Spironolactone is generally prescribed as an “off label” acne treatment for women. This drug, though intended to help people with heart problems not zit problems, reduces the production of the hormone androgen. Androgen promotes excess facial oil secretion.
Less oil secretion limits the possibility of having clogged pores and acne flare-ups.
Spironolactone works as an androgen receptor blocker. This drug decreases androgen production in the ovaries and adrenal glands.
Side effects from spironolactone can include breast tenderness and menstrual irregularity.
For this reason, doctors usually add oral contraceptives like Ortho Tri-Cyclen and Estrostephave to compliment acne treatments and ease potential spironolactone side effects. Ironically though, spironolactone is recommended for women who are not candidates for oral contraceptives.
So should a woman over 35 with acne go with spironolactone? According to the American College of Physicians, the answer is “No”.
In the 2004 May/June edition of the American College of Physicians (ACP) published a medical review of studies that tested the effectiveness of spironolactone for controlling hirsutism, acne, or both in fertile or postmenopausal women. The ACP review found insufficient evidence to recommend spironolactone as an acne treatment.
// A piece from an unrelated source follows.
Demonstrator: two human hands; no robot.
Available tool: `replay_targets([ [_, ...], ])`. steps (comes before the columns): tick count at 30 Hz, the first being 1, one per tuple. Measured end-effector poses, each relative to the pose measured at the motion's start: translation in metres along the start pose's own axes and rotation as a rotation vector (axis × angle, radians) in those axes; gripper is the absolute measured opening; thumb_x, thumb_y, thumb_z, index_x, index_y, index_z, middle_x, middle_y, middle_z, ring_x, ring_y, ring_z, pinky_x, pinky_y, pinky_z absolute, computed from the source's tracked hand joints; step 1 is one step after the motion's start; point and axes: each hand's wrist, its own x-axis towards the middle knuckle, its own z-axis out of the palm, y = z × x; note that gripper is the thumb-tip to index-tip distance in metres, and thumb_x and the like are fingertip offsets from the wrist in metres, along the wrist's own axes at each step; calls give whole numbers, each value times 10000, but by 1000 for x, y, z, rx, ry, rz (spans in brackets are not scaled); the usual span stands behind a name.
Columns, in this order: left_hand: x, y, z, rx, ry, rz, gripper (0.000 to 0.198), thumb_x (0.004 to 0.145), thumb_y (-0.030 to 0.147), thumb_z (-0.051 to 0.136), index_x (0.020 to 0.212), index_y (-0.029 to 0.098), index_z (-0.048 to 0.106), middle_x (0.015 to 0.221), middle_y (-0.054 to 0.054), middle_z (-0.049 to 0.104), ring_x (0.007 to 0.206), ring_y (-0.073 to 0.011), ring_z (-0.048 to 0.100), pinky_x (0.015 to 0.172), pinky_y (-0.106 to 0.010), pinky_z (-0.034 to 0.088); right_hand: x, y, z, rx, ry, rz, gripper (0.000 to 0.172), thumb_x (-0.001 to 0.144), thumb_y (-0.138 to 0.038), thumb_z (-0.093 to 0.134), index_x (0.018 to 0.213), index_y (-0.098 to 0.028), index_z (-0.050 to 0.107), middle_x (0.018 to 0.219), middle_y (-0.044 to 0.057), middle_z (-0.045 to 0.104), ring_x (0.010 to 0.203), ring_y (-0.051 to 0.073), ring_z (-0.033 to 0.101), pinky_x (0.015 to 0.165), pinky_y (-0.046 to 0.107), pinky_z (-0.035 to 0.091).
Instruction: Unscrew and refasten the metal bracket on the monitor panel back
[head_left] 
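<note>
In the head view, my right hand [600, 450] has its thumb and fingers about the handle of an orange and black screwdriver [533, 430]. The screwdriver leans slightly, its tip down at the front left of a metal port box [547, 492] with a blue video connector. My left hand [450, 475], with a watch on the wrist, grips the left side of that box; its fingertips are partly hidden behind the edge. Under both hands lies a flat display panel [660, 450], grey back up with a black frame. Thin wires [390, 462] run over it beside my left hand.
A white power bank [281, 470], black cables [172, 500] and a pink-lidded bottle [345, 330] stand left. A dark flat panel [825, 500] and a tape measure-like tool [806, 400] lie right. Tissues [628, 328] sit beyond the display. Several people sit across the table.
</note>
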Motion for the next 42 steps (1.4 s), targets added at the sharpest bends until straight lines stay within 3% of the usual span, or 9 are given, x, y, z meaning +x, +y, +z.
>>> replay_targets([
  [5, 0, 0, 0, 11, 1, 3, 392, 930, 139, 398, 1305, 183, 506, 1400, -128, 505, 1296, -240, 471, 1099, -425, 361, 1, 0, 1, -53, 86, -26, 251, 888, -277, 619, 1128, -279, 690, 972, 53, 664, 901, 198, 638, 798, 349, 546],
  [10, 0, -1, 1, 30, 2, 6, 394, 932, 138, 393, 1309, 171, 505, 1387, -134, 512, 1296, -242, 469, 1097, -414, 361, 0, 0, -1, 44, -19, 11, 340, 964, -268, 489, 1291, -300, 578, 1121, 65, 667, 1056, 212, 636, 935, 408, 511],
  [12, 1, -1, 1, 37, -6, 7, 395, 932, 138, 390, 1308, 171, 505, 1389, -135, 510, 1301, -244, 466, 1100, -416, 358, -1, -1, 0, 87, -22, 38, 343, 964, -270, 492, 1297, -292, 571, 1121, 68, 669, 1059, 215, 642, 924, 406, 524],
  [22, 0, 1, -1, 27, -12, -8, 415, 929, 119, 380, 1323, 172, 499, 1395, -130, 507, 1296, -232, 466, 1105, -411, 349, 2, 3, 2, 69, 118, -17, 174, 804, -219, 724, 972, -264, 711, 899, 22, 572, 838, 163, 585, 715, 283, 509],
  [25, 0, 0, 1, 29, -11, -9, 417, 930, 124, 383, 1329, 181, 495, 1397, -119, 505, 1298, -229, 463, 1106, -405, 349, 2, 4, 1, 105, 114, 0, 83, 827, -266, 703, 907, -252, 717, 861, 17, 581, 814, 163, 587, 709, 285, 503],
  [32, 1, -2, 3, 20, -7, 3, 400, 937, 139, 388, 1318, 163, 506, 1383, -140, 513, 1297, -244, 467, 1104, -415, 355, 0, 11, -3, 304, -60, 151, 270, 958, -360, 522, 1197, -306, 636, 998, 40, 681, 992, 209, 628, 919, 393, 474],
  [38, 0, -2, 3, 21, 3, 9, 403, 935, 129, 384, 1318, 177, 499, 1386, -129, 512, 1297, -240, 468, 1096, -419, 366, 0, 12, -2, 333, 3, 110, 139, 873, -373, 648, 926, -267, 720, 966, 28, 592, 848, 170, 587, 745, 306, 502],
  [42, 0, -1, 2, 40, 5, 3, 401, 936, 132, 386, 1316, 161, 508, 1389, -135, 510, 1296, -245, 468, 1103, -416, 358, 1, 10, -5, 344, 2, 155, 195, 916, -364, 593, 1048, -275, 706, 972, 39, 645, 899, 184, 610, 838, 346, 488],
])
Nevertheless, Dr. Diane Thiboutot of Pennsylvania State University, Hershey uses spironolactone for female patients with acne accompanied by a suspected endocrine disorder.
For example, when a woman experiences a sudden onset of severe acne or acne that is linked with excessive facial hair growth, irregular menstrual periods, increased libido, dark patches of skin, deepening of the voice, insulin resistance and hair loss, spironolactone may be helpful.
Dr. Thiboutot noted that spironolactone “seems to control quite well those cystic-type nodules that they [women] get on their lower face and chin.”
Yet Dr. Julie C Harper Dr. Harper of the department of dermatology at the University of Alabama, Birmingham doesn’t recommend spironolactone so easily. Only if neither topical retinoids nor antibiotics have not worked for a woman’s case of acne would Dr. Harper then suggest using spironolactone for women over 35.
Author of “Acne Messages”, Naweko San-Joyz, says “A woman’s response to androgens is so varied that limiting herself to an androgen blockers like spironolactone certainly does not guarantee a cure, or even a quick treatment.”
San-Joyz adds that overproduction of androgens is just one step in a series of potential events that could lead to acne. Instead of hormonal manipulation with drugs, San-Joyz suggests women with acne regulate this conditional using food, stress control and greater awareness of potential acne triggers like environmental estrogens.
Women with acne have numerous treatments options. If a woman does decide to go with spironolactone, it’s best to get her prescription filled with her gynecologist rather that her general practitioner.
It’s most likely that the gynecologist will be more aware of how a patient may respond to hormonal treatments like spironolactone and oral contraceptives, thus making recovery faster.